PURPOSE: Stereotactic radiosurgery is a treatment option for patients with inoperable lung cancer. However, problems in targeting radiotherapy include changes in tumor position which are due to the normal respiratory cycle, and unpredictable baseline shifts in respiratory rates and amplitude. Fiducial markers inserted into or near the tumor are useful for real-time tracking of tumor position during radiation. Traditionally, markers placed under transthoracic CT-guidance have been associated with a high frequency of pneumothorax, and those placed with conventional bronchoscopy have a high incidence of marker migration or inaccurate placement due to limitation in distal airway size. To minimize complications and enhance accurate placement, electromagnetic navigational bronchoscopy(EMNB) can be used for implanting markers.

METHODS: Patients deemed medically inoperable with peripheral lung tumors, underwent EMNB for placement of fiducial markers. During planning phase, all patients had multiplaner high resolution CT-imaging.
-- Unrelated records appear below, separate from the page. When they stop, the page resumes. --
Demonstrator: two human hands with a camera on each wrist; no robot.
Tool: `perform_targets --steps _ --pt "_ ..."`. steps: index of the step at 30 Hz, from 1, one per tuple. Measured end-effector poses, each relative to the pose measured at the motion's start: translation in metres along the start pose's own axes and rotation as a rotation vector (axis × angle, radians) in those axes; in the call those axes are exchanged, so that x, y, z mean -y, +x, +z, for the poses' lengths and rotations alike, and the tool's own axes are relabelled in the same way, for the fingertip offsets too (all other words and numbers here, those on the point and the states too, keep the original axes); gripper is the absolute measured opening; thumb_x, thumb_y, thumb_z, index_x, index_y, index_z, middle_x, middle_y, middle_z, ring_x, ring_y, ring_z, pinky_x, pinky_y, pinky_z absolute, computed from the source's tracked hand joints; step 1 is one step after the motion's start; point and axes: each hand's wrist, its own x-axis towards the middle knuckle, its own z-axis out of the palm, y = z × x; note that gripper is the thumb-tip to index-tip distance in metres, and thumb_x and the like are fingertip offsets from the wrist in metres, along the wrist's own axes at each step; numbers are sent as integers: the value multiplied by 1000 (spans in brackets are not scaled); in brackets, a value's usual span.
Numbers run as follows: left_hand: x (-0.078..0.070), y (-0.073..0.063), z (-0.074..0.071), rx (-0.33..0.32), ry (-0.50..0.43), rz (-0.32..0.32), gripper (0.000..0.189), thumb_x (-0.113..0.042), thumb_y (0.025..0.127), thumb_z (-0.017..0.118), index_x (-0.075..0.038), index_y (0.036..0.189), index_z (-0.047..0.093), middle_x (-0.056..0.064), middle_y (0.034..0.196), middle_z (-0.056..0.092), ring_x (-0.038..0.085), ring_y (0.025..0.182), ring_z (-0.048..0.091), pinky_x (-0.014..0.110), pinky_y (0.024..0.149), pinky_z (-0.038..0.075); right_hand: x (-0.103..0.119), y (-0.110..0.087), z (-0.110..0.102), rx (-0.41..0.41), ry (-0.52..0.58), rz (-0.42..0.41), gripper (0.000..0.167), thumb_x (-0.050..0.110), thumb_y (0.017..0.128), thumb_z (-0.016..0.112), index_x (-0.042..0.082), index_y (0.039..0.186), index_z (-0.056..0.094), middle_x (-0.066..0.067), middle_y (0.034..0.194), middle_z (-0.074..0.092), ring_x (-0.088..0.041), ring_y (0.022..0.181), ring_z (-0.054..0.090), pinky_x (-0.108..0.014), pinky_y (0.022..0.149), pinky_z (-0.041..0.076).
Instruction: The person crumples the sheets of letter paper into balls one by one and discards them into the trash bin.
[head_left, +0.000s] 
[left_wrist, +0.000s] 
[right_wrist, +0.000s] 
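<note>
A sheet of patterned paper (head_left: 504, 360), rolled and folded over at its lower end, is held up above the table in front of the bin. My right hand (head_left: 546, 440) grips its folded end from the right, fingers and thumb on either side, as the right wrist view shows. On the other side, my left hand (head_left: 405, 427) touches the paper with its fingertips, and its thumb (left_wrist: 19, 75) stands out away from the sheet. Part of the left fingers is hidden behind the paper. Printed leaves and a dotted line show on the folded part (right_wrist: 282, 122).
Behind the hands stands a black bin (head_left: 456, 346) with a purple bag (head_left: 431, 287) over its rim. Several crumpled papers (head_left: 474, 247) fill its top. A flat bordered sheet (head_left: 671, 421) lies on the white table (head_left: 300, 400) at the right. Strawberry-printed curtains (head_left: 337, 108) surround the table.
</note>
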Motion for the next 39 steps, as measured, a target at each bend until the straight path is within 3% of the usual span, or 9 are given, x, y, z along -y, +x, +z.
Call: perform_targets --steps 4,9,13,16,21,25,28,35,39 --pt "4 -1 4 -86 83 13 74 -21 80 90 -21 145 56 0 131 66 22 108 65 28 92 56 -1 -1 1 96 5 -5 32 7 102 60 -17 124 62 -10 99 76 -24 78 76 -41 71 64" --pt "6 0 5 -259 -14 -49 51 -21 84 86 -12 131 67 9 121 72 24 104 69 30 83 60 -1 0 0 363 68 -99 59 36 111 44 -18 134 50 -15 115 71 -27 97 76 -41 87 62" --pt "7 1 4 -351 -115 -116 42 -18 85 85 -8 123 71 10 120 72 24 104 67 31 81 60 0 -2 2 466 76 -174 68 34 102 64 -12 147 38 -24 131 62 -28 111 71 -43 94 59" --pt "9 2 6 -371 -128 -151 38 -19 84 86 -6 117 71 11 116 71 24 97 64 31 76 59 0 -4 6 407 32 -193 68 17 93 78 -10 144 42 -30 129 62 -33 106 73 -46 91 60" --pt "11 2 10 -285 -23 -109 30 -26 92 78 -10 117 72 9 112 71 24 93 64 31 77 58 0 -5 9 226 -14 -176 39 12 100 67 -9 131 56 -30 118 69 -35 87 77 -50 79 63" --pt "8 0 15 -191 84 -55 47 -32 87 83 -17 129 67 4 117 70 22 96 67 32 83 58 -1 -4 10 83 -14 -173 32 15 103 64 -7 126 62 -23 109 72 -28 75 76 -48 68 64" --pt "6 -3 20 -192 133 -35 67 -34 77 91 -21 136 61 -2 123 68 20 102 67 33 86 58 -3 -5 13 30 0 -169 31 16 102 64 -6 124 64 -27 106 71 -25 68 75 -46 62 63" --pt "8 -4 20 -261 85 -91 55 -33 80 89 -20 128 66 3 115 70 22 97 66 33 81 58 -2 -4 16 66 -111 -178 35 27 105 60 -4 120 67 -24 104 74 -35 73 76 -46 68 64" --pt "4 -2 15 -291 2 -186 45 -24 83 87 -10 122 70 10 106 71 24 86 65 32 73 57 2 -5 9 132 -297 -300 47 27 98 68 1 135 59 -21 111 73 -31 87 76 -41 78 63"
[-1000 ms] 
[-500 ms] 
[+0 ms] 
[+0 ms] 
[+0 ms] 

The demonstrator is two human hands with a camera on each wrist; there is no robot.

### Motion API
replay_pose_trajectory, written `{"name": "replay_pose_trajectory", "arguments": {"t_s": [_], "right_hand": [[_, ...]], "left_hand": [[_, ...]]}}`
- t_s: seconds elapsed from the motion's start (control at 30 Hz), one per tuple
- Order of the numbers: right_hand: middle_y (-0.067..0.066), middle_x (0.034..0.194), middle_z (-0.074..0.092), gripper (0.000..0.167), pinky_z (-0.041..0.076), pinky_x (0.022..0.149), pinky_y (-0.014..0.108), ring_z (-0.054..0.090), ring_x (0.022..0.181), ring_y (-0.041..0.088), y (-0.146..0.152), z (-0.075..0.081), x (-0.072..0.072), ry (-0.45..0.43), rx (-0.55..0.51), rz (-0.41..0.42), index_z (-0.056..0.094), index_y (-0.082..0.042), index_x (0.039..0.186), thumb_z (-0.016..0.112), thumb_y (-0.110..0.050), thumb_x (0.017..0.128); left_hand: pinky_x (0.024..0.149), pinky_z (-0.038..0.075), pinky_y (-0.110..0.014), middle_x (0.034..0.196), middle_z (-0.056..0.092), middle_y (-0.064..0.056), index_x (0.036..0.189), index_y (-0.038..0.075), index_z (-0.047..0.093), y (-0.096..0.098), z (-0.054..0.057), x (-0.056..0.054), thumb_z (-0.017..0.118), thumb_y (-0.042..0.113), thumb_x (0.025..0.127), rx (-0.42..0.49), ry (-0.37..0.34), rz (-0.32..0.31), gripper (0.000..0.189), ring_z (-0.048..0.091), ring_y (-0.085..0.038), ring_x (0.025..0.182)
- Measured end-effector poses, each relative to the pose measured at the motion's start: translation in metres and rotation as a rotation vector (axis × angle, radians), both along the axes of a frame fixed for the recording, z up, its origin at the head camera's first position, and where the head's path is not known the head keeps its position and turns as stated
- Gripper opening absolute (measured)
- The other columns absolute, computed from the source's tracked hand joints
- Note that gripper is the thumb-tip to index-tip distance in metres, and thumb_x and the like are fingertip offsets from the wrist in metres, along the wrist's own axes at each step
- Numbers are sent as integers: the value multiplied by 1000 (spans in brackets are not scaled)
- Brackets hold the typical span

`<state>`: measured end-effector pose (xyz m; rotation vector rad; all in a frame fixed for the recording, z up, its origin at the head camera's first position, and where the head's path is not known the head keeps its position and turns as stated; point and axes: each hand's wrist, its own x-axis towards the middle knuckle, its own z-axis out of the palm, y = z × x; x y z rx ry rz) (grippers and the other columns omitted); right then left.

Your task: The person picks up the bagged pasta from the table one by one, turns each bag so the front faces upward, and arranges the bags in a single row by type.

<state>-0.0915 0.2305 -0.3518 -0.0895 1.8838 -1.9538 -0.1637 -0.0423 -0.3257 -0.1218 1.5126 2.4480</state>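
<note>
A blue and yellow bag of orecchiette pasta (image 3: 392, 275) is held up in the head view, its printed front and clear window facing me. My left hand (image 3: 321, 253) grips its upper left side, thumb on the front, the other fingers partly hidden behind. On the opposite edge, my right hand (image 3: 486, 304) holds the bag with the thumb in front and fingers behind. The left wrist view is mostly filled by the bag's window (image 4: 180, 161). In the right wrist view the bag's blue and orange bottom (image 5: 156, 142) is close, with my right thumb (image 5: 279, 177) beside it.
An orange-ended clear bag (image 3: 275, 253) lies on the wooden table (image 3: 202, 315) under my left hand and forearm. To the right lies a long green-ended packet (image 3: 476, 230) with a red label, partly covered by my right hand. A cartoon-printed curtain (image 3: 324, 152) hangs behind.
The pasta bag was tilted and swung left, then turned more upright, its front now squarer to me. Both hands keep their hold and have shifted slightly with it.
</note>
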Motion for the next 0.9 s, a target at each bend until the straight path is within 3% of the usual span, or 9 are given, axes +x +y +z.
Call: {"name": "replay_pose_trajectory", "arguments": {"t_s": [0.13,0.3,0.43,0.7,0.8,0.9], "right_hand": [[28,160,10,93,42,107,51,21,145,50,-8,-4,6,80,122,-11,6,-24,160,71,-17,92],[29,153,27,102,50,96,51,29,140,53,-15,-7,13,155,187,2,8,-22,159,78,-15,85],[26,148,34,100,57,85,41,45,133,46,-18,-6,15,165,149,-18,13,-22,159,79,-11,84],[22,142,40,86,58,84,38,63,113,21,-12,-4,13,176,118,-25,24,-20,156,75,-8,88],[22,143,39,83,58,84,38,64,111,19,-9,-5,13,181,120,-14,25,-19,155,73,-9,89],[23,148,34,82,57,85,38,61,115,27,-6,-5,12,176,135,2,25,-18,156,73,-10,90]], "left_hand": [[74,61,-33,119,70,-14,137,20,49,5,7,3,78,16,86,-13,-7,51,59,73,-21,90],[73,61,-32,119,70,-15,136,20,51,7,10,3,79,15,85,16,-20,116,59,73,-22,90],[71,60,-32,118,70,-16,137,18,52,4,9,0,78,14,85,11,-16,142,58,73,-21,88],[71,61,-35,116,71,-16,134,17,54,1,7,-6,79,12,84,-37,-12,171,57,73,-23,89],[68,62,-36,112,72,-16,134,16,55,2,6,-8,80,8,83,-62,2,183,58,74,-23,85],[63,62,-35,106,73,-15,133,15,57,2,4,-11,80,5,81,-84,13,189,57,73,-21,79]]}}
Precise localization of the tumor was achieved using a steerable locatable guide with an extended working channel through which a pre-loaded Wang TBNA needle with a 1-cm viscoil fiducial marker could be placed. Placement was confirmed fluoroscopically. After fiducial marker placement, radiotherapy planning was done using a three-dimensional CT-based planning system. The procedure was deemed successful if markers were implanted within or near the tumor without migration at time of radiosurgery.

RESULTS: Fiducial markers were placed at two different centers using EMNB. A total of 20 markers were successfully implanted in 14/14 patients(100%). Mean tumor diameter was 2.6cm (range 1.0-6.0cm). At time of radiation CT-planning, day 13+/-22 days, marker stability was noted in all patients with no migration. No procedure related complications were noted.

CONCLUSION: Fiducial markers allow higher doses of radiation to be delivered to target sites with greater accuracy. However, two issues must be addressed with the deployment of markers: the implantation technique and the stability of the marker.

CLINICAL IMPLICATIONS: EMNB can be used both safely and accurately to implant fiducial markers for radiosurgery without the complications of pneumothorax from transcutaneous placement, or increased migration rates seen with conventional bronchoscopy.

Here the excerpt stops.